YOUR ASSIGNMENT. Give back the entries exactly, ending with the "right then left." line.

[[ SOURCE DATA, beginning ]]

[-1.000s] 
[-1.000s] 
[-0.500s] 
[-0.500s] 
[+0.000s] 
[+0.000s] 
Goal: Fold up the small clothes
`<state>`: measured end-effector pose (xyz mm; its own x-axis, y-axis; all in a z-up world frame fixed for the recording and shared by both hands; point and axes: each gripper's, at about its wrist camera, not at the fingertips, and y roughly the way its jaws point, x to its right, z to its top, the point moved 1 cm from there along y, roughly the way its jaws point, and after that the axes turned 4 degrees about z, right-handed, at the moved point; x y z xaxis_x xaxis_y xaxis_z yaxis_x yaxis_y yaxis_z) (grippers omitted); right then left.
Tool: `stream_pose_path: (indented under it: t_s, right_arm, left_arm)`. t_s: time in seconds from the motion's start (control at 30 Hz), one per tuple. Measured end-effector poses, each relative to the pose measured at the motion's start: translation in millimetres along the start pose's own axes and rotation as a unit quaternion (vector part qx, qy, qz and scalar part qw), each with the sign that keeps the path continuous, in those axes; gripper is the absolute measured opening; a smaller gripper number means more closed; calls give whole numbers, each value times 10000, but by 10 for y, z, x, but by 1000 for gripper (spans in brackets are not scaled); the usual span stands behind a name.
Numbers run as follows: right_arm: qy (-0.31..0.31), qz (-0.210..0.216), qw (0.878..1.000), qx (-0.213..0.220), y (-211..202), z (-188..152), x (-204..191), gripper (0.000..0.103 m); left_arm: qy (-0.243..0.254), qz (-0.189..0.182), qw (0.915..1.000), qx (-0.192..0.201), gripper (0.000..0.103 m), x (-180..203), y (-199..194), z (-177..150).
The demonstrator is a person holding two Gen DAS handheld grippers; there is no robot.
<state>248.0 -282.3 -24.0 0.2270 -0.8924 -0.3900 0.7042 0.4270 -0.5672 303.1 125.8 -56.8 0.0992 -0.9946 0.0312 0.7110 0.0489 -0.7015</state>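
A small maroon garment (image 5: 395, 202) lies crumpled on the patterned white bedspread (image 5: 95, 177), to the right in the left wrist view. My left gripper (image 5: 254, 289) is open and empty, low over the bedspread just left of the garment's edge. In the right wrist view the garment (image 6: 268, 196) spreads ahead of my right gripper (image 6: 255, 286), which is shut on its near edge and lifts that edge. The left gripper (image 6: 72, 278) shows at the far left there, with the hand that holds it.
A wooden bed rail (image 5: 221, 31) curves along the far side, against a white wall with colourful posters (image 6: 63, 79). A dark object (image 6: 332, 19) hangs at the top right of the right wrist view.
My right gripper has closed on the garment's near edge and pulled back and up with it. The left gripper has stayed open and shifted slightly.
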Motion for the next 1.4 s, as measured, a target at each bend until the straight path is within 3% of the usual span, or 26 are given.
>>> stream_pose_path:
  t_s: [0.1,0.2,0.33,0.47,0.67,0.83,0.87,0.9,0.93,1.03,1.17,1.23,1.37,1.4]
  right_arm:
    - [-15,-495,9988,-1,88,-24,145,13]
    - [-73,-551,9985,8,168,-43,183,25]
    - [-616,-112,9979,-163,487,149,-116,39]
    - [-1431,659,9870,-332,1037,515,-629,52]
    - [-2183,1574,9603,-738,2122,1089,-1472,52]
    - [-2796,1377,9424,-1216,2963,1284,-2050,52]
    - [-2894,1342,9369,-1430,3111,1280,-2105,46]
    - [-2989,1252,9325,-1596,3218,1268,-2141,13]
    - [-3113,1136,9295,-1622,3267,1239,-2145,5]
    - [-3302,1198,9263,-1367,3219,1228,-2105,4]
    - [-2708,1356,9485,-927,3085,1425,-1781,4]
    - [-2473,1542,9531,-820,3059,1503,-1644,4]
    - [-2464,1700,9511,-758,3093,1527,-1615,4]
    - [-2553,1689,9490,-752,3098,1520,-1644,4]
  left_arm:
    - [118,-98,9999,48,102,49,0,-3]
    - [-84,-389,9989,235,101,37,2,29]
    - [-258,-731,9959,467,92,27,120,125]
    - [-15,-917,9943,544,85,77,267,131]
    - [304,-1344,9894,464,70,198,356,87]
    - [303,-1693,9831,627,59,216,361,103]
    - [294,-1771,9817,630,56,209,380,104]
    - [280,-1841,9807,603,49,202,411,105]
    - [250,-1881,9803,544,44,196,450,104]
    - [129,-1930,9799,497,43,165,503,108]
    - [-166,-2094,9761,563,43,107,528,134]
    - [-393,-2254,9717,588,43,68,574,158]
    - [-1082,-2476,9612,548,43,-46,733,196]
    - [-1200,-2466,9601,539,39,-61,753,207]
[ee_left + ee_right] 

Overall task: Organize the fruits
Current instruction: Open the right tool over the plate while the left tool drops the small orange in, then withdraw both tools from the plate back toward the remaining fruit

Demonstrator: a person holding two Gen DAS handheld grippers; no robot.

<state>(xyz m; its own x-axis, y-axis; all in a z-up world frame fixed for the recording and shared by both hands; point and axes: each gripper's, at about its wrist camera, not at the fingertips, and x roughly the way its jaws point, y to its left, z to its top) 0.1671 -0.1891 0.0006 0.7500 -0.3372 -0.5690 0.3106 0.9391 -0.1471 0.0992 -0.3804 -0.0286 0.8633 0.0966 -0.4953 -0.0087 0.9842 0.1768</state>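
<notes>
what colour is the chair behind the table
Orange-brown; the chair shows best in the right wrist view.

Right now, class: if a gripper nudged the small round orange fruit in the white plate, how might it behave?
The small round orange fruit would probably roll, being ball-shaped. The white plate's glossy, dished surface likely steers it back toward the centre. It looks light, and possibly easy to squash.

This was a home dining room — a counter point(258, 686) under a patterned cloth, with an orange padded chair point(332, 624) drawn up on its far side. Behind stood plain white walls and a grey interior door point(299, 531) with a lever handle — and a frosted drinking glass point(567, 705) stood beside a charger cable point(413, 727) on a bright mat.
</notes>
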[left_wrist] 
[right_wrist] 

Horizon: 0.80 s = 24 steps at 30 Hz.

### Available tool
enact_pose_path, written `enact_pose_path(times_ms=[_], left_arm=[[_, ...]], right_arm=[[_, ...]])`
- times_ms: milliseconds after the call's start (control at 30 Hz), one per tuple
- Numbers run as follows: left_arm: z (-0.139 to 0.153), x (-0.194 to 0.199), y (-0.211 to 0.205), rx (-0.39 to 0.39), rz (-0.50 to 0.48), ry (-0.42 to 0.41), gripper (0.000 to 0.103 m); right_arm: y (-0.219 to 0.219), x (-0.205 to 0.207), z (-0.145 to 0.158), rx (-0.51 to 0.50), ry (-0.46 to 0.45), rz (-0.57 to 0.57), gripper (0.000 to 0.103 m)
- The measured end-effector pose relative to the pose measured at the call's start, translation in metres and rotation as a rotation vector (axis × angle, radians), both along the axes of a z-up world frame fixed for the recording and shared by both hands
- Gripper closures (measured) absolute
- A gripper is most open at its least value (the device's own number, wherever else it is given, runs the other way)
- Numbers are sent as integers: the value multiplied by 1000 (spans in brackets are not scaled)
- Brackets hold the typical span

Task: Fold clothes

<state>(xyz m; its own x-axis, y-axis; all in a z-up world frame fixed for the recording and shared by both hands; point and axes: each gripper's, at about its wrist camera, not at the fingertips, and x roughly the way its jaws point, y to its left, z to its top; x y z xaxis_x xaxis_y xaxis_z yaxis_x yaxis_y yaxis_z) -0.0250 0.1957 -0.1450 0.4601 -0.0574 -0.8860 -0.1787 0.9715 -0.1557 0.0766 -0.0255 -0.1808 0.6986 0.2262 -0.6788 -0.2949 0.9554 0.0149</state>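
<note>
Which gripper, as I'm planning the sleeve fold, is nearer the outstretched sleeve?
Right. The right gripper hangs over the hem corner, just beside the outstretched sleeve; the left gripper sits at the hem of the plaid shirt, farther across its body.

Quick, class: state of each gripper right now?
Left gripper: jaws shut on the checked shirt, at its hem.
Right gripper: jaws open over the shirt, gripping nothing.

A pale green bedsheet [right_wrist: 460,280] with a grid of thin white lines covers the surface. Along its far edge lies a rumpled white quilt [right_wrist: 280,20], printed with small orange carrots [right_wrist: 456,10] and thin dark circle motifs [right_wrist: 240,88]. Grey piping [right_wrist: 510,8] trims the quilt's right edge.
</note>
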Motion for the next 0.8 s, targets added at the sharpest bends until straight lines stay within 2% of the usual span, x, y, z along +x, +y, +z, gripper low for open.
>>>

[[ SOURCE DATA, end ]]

RESPONSE TO THIS TASK.
[-1.000s] 
[-1.000s] 
[-0.500s] 
[-0.500s] 
[+0.000s] 
[+0.000s] 
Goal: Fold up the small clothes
`<state>`: measured end-effector pose (xyz mm; its own x-axis, y-axis; all in a z-up world frame fixed for the recording and shared by both hands; point and axes: each gripper's, at about its wrist camera, not at the fingertips, and y roughly the way its jaws point, x to its right, z to its top, the point moved 1 cm from there along y, roughly the way its jaws point, and after that the axes turned 4 degrees about z, right-handed, at the moved point; x y z xaxis_x xaxis_y xaxis_z yaxis_x yaxis_y yaxis_z) (grippers omitted); right then left.

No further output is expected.